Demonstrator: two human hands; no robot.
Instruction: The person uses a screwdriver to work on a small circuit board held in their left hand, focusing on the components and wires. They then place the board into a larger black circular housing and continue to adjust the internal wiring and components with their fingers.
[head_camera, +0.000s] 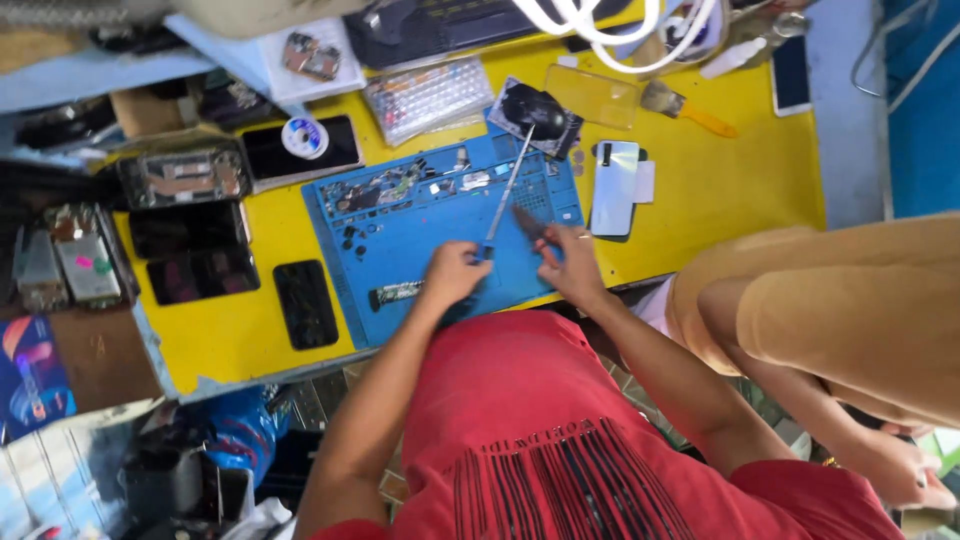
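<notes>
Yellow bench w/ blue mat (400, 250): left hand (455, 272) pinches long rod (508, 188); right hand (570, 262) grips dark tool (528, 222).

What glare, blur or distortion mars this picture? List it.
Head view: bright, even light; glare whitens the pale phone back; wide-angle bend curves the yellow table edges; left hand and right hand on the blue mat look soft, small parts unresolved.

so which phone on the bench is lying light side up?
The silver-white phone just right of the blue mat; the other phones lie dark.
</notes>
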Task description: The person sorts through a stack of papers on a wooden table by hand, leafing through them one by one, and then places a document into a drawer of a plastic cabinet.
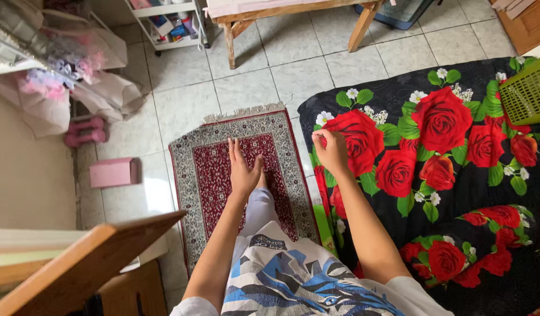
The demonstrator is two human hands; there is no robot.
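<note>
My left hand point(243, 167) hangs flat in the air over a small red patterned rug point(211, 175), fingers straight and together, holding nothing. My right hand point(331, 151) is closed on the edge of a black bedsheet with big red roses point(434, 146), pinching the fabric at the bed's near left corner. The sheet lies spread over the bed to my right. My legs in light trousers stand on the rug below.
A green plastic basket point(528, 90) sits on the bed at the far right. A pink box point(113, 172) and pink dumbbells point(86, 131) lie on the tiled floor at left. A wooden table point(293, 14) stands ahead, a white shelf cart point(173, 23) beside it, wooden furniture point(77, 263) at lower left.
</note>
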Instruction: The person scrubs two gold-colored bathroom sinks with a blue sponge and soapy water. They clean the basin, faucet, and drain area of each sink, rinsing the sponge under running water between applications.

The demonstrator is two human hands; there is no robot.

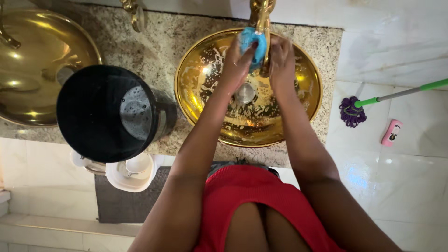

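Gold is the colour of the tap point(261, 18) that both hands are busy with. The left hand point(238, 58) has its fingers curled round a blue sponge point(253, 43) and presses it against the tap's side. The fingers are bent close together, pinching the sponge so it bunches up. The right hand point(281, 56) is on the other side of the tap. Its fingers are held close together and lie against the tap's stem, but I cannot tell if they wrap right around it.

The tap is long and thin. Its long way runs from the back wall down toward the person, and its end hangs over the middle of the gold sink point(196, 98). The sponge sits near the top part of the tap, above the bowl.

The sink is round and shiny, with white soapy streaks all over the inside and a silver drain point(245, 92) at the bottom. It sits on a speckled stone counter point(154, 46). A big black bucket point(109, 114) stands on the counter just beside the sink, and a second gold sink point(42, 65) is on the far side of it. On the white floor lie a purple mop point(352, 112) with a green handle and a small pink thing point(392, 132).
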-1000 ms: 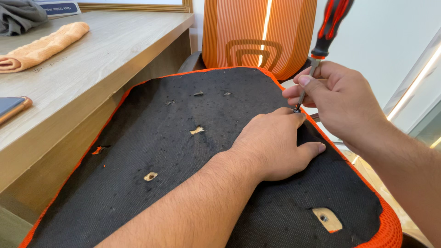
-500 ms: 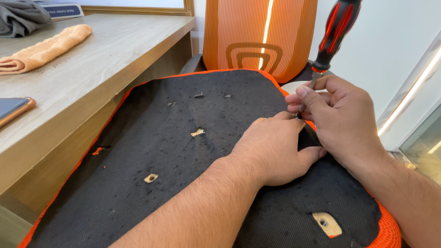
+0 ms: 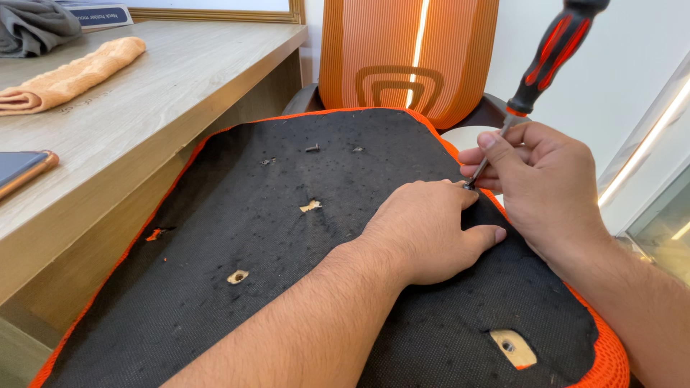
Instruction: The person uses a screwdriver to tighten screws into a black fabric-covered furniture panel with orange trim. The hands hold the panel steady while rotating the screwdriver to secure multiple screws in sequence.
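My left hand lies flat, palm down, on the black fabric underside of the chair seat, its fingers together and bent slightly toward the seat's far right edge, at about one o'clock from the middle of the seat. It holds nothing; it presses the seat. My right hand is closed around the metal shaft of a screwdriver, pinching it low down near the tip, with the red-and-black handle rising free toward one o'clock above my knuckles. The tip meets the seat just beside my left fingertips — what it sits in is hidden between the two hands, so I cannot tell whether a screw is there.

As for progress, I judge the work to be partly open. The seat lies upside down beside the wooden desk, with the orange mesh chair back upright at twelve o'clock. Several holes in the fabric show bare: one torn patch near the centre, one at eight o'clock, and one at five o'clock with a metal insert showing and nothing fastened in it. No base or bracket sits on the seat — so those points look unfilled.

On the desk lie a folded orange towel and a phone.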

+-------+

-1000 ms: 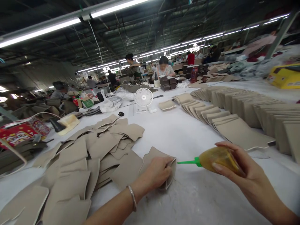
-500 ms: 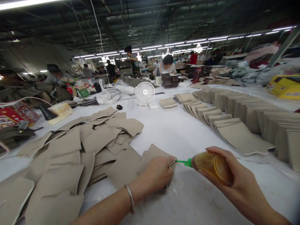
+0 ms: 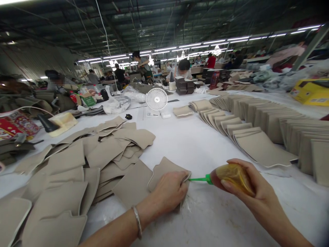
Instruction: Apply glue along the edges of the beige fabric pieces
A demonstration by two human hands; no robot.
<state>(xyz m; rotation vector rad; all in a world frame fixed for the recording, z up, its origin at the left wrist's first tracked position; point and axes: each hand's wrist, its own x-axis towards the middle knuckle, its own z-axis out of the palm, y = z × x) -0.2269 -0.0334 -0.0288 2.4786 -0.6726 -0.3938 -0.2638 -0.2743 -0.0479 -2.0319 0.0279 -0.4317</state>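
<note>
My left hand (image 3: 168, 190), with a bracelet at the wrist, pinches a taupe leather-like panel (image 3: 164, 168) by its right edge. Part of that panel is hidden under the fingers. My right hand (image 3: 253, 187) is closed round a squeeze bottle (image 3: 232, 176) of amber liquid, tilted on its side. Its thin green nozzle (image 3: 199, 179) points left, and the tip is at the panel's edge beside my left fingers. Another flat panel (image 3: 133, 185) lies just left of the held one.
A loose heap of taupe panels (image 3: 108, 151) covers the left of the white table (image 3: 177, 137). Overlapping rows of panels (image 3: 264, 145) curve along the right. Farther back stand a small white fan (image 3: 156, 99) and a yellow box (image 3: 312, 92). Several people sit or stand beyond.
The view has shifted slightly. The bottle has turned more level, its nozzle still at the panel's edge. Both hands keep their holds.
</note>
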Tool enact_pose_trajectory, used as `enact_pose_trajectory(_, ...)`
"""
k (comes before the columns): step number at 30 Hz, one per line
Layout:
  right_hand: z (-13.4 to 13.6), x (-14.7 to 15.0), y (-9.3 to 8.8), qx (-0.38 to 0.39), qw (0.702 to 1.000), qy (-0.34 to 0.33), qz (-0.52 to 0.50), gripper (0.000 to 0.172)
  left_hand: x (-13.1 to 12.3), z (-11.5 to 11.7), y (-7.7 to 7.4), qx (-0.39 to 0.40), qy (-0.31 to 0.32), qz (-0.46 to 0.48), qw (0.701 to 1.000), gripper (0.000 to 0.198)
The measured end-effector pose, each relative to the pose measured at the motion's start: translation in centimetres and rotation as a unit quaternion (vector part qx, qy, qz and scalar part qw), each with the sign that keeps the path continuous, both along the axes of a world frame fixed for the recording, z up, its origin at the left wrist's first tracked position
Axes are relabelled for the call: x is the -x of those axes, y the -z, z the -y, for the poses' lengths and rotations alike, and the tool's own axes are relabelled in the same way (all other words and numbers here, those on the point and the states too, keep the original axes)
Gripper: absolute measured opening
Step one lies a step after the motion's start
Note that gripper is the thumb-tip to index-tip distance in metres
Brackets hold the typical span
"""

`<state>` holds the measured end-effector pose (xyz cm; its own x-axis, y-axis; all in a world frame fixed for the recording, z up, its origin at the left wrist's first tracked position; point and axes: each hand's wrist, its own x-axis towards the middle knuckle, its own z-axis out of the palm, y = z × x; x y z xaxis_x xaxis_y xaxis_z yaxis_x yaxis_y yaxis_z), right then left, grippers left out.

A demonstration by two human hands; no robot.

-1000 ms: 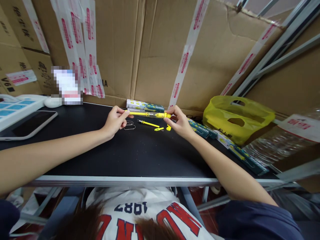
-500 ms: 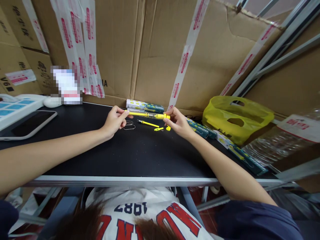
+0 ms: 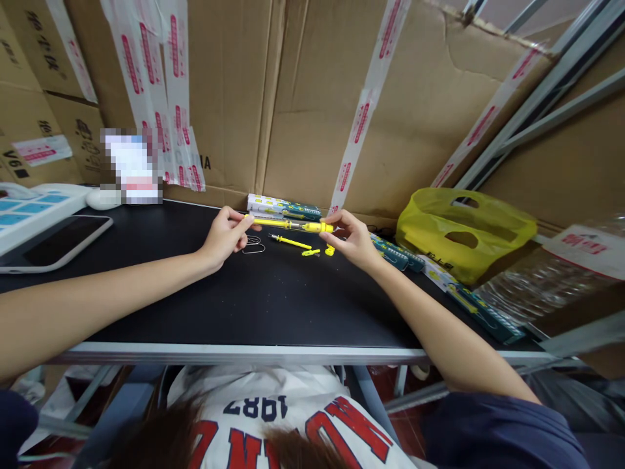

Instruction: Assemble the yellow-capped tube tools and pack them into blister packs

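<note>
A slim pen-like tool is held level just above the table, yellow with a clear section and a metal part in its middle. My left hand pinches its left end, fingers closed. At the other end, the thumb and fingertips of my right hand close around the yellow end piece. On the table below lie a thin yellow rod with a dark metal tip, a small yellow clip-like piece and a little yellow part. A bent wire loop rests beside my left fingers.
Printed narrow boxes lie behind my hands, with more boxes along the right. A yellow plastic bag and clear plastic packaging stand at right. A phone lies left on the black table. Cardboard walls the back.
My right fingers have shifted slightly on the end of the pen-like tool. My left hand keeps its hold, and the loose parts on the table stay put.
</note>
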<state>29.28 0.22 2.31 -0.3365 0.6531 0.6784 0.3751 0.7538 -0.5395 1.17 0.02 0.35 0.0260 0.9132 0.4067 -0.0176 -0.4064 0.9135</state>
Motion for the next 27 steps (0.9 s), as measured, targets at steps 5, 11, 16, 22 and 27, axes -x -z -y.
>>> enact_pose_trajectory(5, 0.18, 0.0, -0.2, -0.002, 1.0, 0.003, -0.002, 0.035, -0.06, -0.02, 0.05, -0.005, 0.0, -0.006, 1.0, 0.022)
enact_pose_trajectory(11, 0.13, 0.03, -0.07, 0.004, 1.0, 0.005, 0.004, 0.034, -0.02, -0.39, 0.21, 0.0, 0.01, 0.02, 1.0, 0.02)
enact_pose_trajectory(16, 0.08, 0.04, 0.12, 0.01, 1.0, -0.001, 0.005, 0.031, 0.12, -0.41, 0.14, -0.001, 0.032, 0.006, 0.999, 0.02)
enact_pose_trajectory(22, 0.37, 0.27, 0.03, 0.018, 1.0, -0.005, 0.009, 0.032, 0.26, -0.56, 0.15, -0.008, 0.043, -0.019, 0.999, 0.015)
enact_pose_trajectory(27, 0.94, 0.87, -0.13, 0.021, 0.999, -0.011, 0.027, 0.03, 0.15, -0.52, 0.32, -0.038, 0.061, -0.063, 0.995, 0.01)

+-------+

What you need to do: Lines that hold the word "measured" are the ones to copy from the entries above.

Task answer:
The measured end-effector pose, each relative to the pose measured at the motion's start: translation in centimetres and rotation as a unit quaternion (vector part qx, qy, qz and scalar part qw), each with the sign that keeps the path continuous, both along the axes of a world frame fixed for the recording, z up, its origin at the left wrist's first tracked position
Gripper: absolute measured opening
`<state>` holds the measured end-effector pose (xyz cm; its own x-axis, y-axis; all in a world frame fixed for the recording, z up, its origin at the left wrist's first tracked position; point and axes: each hand's wrist, its own x-axis towards the middle knuckle, its own z-axis out of the palm, y = z × x; x y z xaxis_x xaxis_y xaxis_z yaxis_x yaxis_y yaxis_z), right then left, grippers left out.
Motion for the next 27 steps (0.9 s), as measured, targets at steps 5, 11, 16, 22 and 27, axes -x -z -y.

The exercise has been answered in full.